## Exercise objective
Which of the lines in the data mention the string "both"? List them all.

## Entries provided
****

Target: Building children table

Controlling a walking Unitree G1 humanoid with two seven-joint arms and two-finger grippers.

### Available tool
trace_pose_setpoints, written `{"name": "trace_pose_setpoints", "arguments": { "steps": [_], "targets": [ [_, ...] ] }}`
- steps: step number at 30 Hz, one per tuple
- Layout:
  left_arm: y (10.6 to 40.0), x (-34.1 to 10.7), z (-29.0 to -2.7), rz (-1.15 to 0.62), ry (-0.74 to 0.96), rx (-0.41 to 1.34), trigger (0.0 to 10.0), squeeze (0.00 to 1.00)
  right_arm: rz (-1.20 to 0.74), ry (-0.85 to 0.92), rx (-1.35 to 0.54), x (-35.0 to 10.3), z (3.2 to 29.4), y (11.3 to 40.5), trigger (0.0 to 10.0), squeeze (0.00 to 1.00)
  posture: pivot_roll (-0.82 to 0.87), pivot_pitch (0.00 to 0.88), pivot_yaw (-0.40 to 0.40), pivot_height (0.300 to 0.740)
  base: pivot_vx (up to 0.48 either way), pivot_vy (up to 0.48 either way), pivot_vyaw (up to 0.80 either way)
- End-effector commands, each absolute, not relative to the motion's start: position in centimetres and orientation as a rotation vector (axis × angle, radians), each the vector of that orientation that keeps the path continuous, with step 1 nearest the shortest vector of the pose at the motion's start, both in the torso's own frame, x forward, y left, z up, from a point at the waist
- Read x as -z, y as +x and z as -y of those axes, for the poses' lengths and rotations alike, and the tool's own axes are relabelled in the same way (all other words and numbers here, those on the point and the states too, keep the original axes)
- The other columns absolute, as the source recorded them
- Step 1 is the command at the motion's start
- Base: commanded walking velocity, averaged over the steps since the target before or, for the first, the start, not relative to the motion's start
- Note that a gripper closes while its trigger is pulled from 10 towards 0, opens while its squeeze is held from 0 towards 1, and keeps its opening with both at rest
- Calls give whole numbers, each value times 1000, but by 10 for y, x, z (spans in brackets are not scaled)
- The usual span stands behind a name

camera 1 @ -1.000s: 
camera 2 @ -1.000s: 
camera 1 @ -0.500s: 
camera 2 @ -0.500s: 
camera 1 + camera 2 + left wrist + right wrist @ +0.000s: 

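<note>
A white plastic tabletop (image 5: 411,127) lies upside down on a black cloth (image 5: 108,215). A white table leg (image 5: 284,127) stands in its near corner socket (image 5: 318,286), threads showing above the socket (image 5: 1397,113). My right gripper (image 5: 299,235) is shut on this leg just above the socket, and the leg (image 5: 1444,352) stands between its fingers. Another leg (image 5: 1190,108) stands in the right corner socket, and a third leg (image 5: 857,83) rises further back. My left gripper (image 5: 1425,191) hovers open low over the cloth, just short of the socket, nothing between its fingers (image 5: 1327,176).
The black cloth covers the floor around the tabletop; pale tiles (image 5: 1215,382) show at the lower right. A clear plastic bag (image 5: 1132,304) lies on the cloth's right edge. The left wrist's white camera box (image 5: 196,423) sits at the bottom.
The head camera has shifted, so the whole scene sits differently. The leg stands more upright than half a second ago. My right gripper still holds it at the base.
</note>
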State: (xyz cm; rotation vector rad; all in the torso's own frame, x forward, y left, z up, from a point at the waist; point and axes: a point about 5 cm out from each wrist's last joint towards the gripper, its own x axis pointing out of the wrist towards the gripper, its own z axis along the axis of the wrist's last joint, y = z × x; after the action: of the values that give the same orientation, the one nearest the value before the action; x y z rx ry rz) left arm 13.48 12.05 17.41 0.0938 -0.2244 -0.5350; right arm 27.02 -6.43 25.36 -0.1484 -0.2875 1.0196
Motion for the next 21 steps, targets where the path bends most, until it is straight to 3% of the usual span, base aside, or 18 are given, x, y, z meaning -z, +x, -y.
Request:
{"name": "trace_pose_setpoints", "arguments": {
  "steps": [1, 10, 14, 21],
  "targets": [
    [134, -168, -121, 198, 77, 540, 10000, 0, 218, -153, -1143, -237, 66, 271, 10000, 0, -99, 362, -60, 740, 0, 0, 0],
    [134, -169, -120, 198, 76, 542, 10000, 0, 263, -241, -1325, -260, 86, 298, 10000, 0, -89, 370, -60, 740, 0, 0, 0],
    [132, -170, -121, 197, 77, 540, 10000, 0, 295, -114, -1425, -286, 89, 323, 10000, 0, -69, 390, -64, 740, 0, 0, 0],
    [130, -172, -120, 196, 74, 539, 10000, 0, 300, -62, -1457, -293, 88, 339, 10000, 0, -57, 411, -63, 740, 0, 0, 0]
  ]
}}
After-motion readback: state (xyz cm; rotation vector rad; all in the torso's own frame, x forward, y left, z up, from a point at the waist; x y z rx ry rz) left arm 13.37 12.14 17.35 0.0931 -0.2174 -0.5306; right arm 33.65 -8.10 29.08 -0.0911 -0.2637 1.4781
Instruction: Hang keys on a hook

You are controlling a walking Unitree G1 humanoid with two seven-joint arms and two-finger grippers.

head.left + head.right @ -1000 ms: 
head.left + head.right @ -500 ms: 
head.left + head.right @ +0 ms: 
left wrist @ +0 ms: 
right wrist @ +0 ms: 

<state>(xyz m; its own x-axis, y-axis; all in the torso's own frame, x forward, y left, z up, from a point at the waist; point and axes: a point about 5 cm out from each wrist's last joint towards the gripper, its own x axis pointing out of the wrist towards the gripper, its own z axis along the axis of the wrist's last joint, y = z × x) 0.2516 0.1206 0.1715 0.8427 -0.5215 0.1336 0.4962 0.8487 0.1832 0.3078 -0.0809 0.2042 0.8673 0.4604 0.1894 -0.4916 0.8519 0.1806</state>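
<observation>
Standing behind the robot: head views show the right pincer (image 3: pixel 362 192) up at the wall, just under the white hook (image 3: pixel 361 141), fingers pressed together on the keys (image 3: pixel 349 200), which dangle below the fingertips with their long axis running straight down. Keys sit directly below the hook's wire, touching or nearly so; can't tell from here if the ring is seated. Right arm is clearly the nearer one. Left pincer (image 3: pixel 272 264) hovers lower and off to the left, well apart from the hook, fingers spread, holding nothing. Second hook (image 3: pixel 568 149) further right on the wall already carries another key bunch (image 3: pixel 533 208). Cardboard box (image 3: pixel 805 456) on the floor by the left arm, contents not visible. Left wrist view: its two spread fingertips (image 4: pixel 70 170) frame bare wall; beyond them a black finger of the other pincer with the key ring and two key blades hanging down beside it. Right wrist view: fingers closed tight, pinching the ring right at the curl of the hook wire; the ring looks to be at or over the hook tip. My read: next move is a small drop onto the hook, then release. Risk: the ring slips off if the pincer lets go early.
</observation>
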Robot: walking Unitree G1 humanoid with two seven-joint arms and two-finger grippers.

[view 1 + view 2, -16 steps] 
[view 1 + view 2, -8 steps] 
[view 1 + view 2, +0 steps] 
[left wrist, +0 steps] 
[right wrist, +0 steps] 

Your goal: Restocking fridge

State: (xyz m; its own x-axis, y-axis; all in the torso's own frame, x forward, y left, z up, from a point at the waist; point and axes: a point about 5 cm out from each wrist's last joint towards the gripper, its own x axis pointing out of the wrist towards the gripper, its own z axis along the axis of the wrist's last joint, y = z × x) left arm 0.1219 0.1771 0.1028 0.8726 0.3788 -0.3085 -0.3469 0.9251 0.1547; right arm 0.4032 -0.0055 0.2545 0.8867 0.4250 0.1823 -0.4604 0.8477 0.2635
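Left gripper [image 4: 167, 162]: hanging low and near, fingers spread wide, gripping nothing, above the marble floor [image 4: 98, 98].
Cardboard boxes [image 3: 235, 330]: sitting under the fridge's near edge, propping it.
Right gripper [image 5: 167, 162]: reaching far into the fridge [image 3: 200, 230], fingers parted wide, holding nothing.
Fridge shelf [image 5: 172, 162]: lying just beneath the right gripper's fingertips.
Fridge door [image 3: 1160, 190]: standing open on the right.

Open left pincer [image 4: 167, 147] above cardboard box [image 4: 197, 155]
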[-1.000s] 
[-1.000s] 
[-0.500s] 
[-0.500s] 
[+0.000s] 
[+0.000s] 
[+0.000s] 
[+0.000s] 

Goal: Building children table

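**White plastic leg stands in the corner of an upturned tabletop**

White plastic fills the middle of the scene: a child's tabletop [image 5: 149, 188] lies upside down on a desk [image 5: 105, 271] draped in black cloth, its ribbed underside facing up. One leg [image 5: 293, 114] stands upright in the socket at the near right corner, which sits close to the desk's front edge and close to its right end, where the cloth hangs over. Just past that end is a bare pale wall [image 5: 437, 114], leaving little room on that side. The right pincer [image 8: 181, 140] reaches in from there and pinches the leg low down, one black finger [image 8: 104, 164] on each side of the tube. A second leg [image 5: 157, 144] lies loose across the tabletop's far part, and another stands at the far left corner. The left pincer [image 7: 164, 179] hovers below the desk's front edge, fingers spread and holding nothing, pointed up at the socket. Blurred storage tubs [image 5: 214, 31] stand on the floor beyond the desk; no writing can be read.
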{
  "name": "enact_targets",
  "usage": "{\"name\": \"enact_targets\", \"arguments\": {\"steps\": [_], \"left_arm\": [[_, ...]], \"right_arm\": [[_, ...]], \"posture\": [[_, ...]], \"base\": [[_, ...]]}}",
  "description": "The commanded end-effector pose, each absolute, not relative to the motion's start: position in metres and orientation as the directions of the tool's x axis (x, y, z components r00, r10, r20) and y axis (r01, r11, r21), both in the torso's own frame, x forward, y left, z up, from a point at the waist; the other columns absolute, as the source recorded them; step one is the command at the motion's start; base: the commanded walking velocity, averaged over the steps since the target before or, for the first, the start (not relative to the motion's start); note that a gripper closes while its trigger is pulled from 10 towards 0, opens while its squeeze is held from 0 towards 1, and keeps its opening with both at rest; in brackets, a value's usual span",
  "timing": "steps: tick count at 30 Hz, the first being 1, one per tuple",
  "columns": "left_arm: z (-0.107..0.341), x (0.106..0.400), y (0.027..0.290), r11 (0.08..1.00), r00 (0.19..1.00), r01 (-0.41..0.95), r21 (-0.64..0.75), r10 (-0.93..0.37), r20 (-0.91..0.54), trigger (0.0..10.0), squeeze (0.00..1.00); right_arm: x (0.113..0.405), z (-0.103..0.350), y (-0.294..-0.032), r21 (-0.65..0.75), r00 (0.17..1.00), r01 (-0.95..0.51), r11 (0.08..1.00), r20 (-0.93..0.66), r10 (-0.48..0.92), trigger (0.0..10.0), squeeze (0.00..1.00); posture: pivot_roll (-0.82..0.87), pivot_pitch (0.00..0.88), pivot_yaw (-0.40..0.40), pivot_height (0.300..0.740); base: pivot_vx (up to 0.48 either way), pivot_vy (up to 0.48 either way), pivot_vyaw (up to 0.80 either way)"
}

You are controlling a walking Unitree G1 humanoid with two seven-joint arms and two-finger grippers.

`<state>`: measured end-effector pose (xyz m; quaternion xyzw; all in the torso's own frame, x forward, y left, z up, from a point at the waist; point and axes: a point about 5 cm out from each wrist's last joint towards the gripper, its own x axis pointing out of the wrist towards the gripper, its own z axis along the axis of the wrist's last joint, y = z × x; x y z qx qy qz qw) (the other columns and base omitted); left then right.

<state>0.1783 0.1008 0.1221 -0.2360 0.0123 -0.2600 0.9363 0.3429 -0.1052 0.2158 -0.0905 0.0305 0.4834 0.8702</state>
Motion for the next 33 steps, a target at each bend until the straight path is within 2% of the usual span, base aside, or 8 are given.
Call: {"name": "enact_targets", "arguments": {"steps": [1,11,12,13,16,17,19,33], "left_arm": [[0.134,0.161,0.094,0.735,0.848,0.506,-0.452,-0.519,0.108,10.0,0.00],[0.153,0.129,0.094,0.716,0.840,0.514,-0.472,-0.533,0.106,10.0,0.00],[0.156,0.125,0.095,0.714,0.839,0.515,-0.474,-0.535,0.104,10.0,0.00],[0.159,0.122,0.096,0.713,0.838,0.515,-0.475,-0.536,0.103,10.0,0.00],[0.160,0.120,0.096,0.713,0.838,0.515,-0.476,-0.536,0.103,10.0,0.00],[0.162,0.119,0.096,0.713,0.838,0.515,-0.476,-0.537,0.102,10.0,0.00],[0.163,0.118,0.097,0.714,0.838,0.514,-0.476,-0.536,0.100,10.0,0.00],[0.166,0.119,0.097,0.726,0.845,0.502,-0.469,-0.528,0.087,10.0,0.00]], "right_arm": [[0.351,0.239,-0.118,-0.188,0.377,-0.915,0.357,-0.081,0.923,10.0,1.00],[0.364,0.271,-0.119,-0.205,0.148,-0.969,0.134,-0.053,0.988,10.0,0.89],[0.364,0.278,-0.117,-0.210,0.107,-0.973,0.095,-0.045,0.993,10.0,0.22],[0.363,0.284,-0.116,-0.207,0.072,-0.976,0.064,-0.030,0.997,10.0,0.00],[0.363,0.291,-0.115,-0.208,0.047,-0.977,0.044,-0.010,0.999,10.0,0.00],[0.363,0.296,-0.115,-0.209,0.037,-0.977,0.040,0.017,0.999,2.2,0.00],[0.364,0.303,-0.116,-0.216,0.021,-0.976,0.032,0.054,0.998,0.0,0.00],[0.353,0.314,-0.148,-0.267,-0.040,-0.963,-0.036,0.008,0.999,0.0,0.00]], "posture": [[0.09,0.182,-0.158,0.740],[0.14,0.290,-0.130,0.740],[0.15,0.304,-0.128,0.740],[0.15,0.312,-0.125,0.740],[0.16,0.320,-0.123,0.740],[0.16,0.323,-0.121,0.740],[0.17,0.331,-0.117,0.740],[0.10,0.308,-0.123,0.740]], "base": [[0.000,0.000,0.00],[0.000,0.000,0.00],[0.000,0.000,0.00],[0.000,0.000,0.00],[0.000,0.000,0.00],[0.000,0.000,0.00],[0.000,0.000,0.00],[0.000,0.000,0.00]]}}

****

## Worked solution
- End-effector commands, each absolute, not relative to the motion's start: position in centimetres and orientation as a rotation vector (axis × angle, radians), each the vector of that orientation that keeps the path continuous, with step 1 nearest the shortest vector of the pose at the motion's start, both in the torso's own frame, x forward, y left, z up, from a point at the waist
- Note that a gripper closes while its trigger is pulled from 10 towards 0, opens while its squeeze is held from 0 towards 1, and keeps its opening with both at rest
  "description": "The commanded end-effector pose, each absolute, not relative to the motion's start: position in metres and orientation as the directions of the tool's x axis (x, y, z components r00, r10, r20) and y axis (r01, r11, r21), both in the torso's own frame, x forward, y left, z up, from a point at the waist; the other columns absolute, as the source recorded them; step one is the command at the motion's start; base: the commanded walking velocity, averaged over the steps since the target before or, for the first, the start (not relative to the motion's start); note that a gripper closes while its trigger is pulled from 10 towards 0, opens while its squeeze is held from 0 towards 1, and keeps its opening with both at rest; in brackets, a value's usual span",

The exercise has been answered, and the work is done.